Task data —
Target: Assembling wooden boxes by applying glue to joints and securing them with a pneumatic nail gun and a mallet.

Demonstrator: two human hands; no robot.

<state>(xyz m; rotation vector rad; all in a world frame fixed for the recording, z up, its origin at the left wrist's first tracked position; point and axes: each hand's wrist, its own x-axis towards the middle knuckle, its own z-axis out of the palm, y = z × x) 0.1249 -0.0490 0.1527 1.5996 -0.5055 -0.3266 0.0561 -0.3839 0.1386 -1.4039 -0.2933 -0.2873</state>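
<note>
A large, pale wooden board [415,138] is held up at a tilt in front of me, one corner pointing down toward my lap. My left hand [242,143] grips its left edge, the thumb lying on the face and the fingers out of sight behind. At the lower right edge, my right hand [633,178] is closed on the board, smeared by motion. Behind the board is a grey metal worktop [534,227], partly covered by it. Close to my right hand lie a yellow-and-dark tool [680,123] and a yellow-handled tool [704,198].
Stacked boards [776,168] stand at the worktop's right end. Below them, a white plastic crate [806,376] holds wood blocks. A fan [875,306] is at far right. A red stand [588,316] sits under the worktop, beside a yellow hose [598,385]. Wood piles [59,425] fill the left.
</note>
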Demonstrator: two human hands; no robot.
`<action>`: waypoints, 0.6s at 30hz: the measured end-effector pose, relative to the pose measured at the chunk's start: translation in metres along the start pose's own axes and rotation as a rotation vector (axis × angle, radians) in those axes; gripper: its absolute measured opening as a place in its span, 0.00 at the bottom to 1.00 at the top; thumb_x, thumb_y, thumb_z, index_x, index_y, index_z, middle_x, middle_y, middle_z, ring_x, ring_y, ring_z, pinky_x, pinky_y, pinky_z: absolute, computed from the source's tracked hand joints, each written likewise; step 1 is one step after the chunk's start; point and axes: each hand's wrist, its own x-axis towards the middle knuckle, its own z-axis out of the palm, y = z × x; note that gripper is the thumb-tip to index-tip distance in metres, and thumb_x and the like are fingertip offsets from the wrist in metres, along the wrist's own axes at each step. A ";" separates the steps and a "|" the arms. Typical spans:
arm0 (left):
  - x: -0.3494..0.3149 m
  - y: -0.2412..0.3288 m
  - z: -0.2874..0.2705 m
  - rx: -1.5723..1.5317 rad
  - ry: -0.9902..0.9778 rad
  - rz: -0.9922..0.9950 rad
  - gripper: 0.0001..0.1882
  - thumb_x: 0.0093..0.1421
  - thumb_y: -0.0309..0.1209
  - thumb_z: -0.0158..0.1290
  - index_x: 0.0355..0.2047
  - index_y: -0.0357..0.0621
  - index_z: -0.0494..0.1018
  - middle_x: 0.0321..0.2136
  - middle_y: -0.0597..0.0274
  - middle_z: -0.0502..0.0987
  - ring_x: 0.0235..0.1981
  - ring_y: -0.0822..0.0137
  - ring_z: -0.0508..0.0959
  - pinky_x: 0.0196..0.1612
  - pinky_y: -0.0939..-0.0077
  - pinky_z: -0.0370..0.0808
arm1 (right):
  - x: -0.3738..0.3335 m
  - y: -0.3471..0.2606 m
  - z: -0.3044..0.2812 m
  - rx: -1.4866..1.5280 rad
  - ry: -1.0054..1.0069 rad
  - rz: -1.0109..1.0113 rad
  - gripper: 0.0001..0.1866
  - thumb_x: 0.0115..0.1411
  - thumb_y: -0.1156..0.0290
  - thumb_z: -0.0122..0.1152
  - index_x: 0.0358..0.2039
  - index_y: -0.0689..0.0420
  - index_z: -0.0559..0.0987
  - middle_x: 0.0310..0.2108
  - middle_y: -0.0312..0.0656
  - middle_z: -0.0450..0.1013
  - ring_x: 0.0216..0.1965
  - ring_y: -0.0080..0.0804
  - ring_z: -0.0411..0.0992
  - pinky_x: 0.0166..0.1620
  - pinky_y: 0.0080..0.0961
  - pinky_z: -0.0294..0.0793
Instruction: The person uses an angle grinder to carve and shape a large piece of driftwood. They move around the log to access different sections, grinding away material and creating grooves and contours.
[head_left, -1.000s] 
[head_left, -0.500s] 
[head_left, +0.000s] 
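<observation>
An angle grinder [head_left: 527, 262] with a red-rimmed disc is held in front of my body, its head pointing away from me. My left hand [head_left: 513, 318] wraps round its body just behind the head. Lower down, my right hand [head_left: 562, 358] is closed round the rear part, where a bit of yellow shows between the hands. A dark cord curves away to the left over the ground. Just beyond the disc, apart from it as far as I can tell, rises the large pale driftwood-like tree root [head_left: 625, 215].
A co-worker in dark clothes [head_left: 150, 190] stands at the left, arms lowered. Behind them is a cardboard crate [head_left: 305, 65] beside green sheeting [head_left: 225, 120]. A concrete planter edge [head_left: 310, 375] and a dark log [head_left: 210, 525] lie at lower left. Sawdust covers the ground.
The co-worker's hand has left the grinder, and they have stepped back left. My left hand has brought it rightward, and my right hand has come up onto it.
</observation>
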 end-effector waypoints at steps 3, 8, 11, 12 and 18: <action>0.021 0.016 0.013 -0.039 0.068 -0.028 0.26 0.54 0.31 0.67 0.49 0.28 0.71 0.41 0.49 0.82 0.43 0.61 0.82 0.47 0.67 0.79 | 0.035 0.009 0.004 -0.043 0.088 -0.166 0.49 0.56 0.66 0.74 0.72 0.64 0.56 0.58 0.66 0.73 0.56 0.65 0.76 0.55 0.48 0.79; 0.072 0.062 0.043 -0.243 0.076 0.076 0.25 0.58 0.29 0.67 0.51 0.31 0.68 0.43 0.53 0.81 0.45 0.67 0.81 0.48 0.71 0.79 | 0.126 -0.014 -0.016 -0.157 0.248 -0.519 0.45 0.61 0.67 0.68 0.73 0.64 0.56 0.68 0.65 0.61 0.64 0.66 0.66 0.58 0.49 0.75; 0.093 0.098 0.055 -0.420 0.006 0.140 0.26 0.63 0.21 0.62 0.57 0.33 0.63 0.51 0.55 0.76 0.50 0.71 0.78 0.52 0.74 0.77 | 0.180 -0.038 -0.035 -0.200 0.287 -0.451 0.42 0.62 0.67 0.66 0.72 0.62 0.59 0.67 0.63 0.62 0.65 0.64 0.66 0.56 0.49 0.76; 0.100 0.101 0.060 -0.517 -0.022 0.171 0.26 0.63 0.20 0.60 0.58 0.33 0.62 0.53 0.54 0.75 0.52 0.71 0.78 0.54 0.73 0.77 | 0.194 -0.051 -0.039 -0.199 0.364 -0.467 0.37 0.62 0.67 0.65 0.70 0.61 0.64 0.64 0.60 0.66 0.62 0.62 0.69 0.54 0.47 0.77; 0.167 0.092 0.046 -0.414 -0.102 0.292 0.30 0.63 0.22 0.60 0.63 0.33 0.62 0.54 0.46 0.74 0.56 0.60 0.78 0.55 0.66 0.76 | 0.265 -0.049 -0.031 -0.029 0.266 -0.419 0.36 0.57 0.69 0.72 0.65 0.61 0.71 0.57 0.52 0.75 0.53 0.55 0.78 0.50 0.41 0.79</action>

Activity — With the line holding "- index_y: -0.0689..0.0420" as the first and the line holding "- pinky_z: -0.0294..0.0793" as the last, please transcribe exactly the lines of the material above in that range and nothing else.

Answer space —
  - index_y: -0.0689..0.0420
  - index_z: -0.0559..0.0987
  - middle_x: 0.0310..0.2108
  - middle_y: -0.0312..0.0656
  - middle_z: -0.0450..0.1013
  - ring_x: 0.0216..0.1965
  - ring_y: -0.0080..0.0804
  - ring_z: -0.0411..0.0992
  - pinky_x: 0.0166..0.1620
  - pinky_y: 0.0080..0.0961
  - pinky_z: -0.0294..0.0793

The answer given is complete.